Task instructions
Only one span of the material below is wanted. Output it exactly, from the line with "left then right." through the line with "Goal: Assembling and", without any pictures.

Given information

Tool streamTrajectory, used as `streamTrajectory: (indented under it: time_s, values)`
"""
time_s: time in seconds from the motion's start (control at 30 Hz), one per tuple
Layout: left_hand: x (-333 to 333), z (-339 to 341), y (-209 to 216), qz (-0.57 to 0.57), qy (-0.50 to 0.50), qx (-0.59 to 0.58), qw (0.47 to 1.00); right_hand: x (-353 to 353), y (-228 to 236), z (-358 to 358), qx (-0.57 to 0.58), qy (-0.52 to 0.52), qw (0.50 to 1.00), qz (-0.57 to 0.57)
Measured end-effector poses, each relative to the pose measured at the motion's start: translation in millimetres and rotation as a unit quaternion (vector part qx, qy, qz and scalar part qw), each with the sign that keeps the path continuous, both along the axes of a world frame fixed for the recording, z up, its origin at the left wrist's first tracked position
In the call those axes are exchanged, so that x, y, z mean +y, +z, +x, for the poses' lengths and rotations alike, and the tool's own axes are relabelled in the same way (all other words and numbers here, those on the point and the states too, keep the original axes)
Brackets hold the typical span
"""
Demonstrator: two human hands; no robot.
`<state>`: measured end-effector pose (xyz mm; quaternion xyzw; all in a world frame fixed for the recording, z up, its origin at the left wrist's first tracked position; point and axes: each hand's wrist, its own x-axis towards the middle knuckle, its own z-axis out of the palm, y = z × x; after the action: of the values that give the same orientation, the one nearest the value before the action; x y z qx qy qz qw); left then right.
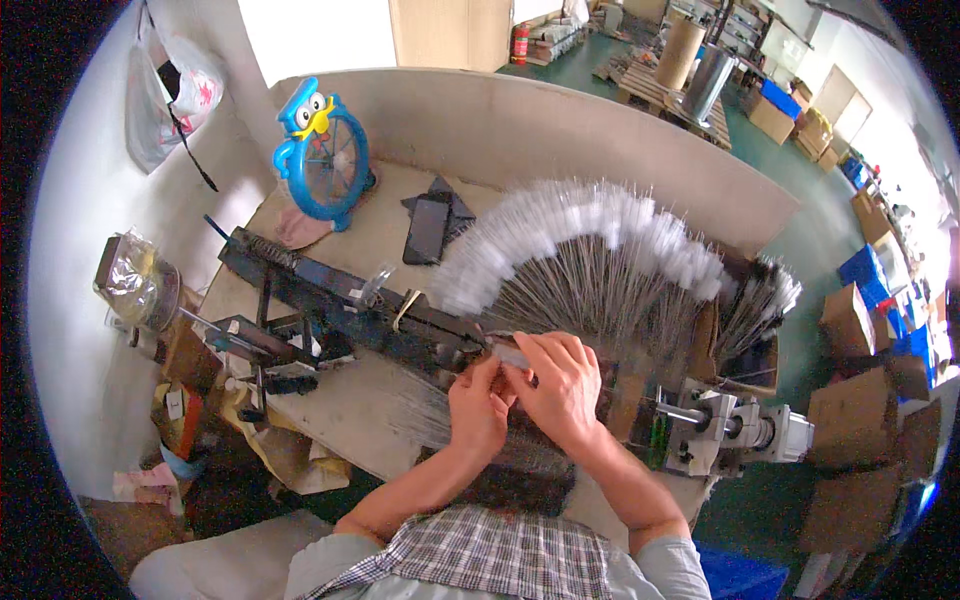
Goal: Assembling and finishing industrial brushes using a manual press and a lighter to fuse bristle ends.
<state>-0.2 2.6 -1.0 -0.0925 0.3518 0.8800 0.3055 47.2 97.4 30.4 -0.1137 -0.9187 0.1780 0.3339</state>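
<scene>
My left hand (478,412) and my right hand (560,385) meet at the near end of a long black metal machine (345,305). Both are closed, fingertips pinched together around a small whitish piece (512,355), which looks like a bristle tuft. The fingers hide most of it, so its full shape cannot be made out. Just beyond my hands lies a wide fan of thin wire-stemmed brushes (600,225) with white bristle ends. Loose thin wires (405,405) lie on the table to the left of my left hand.
A blue cartoon-duck fan (325,160) and a dark phone (428,230) sit at the back. To the right are a box of dark, pale-tipped brushes (755,315) and a motor unit with a shaft (735,432). A raised board (560,120) edges the table. Cartons (850,420) stand farther right.
</scene>
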Motion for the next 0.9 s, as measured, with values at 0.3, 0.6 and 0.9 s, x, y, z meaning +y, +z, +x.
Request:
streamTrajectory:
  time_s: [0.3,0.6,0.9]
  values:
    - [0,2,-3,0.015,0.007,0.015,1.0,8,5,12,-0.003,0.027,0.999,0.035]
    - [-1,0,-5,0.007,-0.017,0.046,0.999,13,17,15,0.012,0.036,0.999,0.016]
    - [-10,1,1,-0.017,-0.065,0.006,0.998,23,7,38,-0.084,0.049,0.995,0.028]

Written answer
`<state>`: measured end-effector pose (xyz mm; quaternion xyzw; all in a world frame fixed for the recording, z up, its origin at the left wrist's first tracked position; point and axes: each hand's wrist, its own x-axis towards the middle knuckle, its own z-axis out of the palm, y = z × x; after the action: of the values that give the same orientation, the one nearest the value before the action; x y z qx qy qz qw); left then right.
Goal: Assembling and finishing industrial brushes using a manual press and a lighter to fuse bristle ends.

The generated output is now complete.